---- Material supplied

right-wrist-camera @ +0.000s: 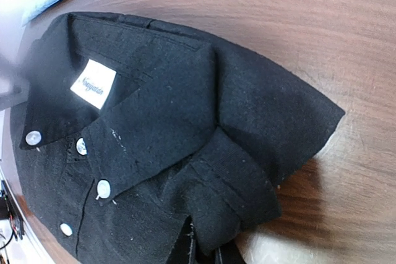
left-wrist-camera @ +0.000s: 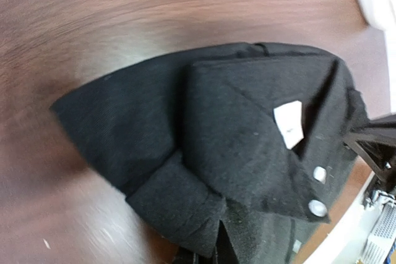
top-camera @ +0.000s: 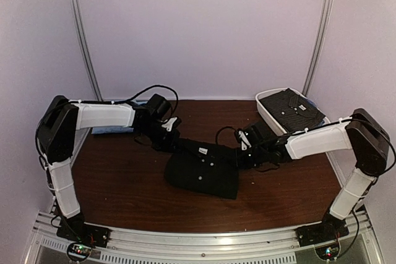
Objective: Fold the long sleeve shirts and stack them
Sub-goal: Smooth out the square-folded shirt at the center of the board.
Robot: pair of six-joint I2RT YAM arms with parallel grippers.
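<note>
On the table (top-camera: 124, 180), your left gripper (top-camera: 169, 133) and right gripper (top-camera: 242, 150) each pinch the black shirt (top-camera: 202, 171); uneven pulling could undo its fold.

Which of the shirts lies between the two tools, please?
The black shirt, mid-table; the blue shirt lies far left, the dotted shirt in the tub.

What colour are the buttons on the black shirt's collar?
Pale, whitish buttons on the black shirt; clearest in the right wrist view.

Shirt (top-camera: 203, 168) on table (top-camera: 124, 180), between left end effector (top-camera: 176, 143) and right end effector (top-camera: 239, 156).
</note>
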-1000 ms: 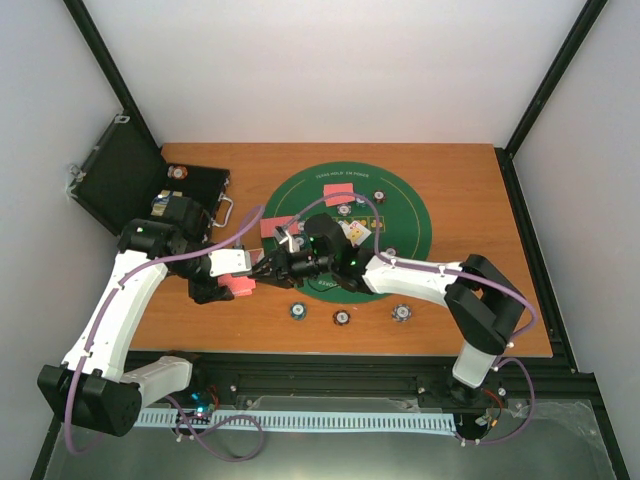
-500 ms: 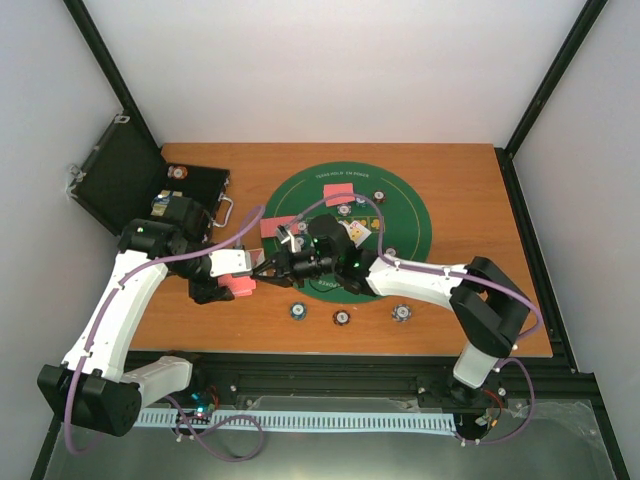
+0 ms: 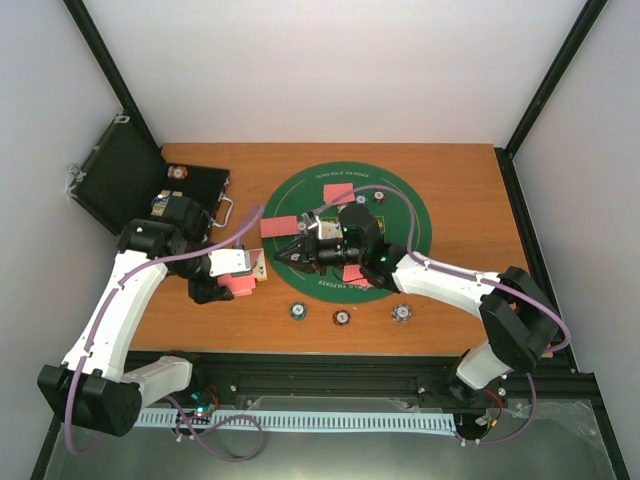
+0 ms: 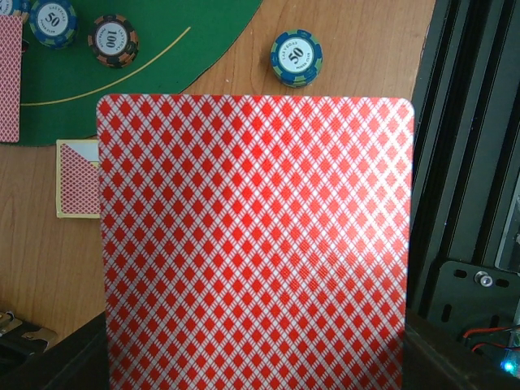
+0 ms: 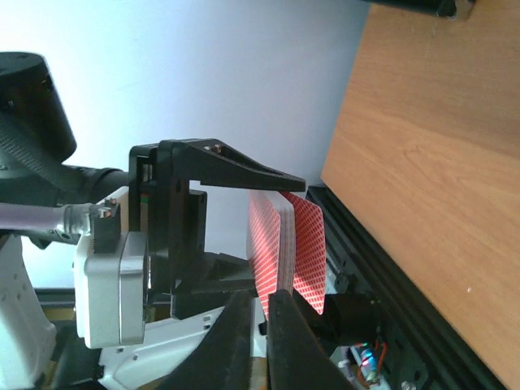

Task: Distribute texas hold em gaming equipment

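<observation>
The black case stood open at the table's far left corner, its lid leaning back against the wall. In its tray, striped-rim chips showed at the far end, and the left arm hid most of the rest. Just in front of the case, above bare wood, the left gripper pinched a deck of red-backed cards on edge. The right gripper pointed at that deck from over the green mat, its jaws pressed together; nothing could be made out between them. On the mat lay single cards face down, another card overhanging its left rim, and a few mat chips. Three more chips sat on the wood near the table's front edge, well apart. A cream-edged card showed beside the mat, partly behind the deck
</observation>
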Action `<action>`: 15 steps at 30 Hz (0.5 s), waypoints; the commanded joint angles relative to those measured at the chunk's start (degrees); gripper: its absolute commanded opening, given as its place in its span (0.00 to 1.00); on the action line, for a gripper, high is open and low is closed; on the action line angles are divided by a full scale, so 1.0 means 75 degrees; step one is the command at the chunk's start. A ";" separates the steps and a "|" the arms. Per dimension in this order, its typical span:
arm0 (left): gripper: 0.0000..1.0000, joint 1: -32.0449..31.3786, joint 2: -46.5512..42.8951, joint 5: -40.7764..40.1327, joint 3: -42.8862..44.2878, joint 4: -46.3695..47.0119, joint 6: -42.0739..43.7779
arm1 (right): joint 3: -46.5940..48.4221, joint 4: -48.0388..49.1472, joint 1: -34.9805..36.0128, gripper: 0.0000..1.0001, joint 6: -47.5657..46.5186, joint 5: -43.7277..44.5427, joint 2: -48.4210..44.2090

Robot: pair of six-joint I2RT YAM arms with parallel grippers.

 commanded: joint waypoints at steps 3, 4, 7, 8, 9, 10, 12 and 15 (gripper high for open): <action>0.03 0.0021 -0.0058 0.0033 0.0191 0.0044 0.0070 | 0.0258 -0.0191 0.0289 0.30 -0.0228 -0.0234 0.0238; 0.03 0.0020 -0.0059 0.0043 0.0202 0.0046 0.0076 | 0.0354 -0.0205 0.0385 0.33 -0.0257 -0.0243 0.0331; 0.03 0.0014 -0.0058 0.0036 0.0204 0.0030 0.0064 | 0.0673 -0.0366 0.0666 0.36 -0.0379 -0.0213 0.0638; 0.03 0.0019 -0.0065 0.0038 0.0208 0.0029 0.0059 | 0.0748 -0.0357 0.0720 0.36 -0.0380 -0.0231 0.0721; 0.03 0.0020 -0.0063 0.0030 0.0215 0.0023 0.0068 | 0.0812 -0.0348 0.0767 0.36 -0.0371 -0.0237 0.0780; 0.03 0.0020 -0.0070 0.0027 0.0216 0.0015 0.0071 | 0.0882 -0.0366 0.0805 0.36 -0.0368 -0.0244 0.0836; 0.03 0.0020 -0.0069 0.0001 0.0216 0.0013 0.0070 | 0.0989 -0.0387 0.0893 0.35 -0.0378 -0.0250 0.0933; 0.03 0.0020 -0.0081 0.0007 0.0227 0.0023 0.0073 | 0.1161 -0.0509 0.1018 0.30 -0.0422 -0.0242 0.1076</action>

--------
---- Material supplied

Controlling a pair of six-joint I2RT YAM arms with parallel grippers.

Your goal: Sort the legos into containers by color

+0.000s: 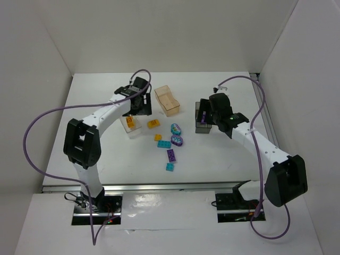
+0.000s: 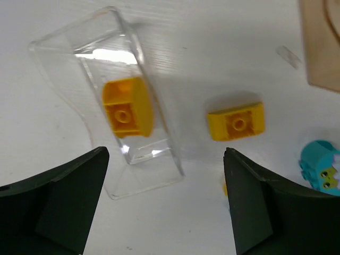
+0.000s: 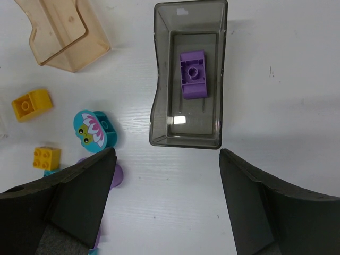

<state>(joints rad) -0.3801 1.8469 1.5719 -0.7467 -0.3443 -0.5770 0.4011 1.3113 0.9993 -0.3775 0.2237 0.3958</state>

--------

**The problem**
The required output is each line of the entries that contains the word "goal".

**Written response**
Sub-goal: Smooth out the square-folded shirt at the center of the board.
Your goal: Sort the legos into containers by color

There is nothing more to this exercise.